Caesar and Pompey Posted by jamie on Feb 15, 2019 in Intro to Latin Course, Roman culture
Note: This blog post is a companion to Unit IX of our Introduction to Latin Vocabulary course. You can learn more about the course here.
In the middle of the 1st century BC, the Roman world was plunged into war, not for the first time, and certainly not for the last. This bellum civile (civil war) wasn’t only over who would rule the Roman people, but how. On one side were the Optimates, who supported the nobility in the Senate. On the other side were the Populares, who supported the lower classes, known as plebs.
This bellum civile was bloody but very short, and each side was led by a brilliant commander. In this corner, for the Optimates and the Senate, one Gnaeus Pompeius Magnus; in the other, for the Populares, Gaius Julius Caesar. Today we know them better as Pompey the Great and Julius Caesar.
Pompey was born in 106 B.C., to a rich family from Picenum, a town on the opposite side of Italy from Rome. At that time only people born in the city of Rome itself were considered true Romans, so Pompey was always something of an outsider in Rome. He didn’t let that stop him, though—Pompey wasn’t the kind of person to let anything stop him.
He did more or less one thing in his life, and he did it very, very well: he won battles. He was a general from the age of twenty, and never stopped being one until the day he died.

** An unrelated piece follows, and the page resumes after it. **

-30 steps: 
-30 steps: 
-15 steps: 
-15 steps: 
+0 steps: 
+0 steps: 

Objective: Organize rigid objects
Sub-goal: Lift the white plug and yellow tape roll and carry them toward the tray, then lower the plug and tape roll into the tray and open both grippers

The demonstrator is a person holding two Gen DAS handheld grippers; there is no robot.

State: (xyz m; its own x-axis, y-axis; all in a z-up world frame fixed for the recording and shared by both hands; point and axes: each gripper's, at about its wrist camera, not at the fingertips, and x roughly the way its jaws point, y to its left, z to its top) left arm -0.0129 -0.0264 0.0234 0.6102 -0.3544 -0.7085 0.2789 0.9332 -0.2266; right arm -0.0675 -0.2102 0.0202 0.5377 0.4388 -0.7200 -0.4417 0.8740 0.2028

He went to Sicily and destroyed some rebels there, and then he went to Africa and wiped out some more. He was so vicious people started calling him adulescentulus carnifex (the little teenage butcher) and so successful they started calling him Magnus (the great). After his victories in Africa, he wanted to come back to Rome and have a triumph.
A triumph (triumphus) was a parade through the streets of Rome, led by a Roman general who had won a major victory. However, only a consul—sort of like the President of Rome—could lead a triumph, and Pompey wasn’t a consul. He wasn’t even old enough to run for consul (Consuls had to be at least 42 years old). And besides that, Pompey was completely ignoring the cursus honorum—which is sort of like the career ladder all Roman politician had to climb before they could become consul. Pompey thought he was too good for that.
So when Pompey was told no, he went ahead and did it anyway. He even tried to ride a chariot drawn by elephants, but they couldn’t fit through the gate!
After this Pompey continued to fight pretty much everyone pretty much everywhere, and won every time. He fought in Northern Italy and in Spain. He destroyed a slave rebellion in Italy and crushed the pirates who terrorized the Mediterranean Sea. He conquered cities and overthrew kings in Armenia, Syria, and Judaea. (People in Syria liked him so much they named a dating system after him—as if, instead of A.D., like we use today, they used A.P.: in the year of Pompey)
In 61 BC Pompey returned to Rome and got his third triumph (after the one for Africa and a second one for Spain) for his victories in Syria. It was the biggest, most lavish, and longest triumph in the history of Rome; to the Romans it must have seemed like Pompey had conquered the entire world. And then Pompey went to the Senate and asked them to vote to give land to the soldiers who had fought for him. The Senate said no. So Pompey, never one to give up, turned for help to the consul, a fellow named…
Gaius Iulius Caesar
Julius Caesar war born in Rome in 100 BC, and like Pompey he lost his father as young man. Unlike Pompey, Caesar wasn’t a brilliant general right away, but he was incredibly charismatic, smart, and ruthless.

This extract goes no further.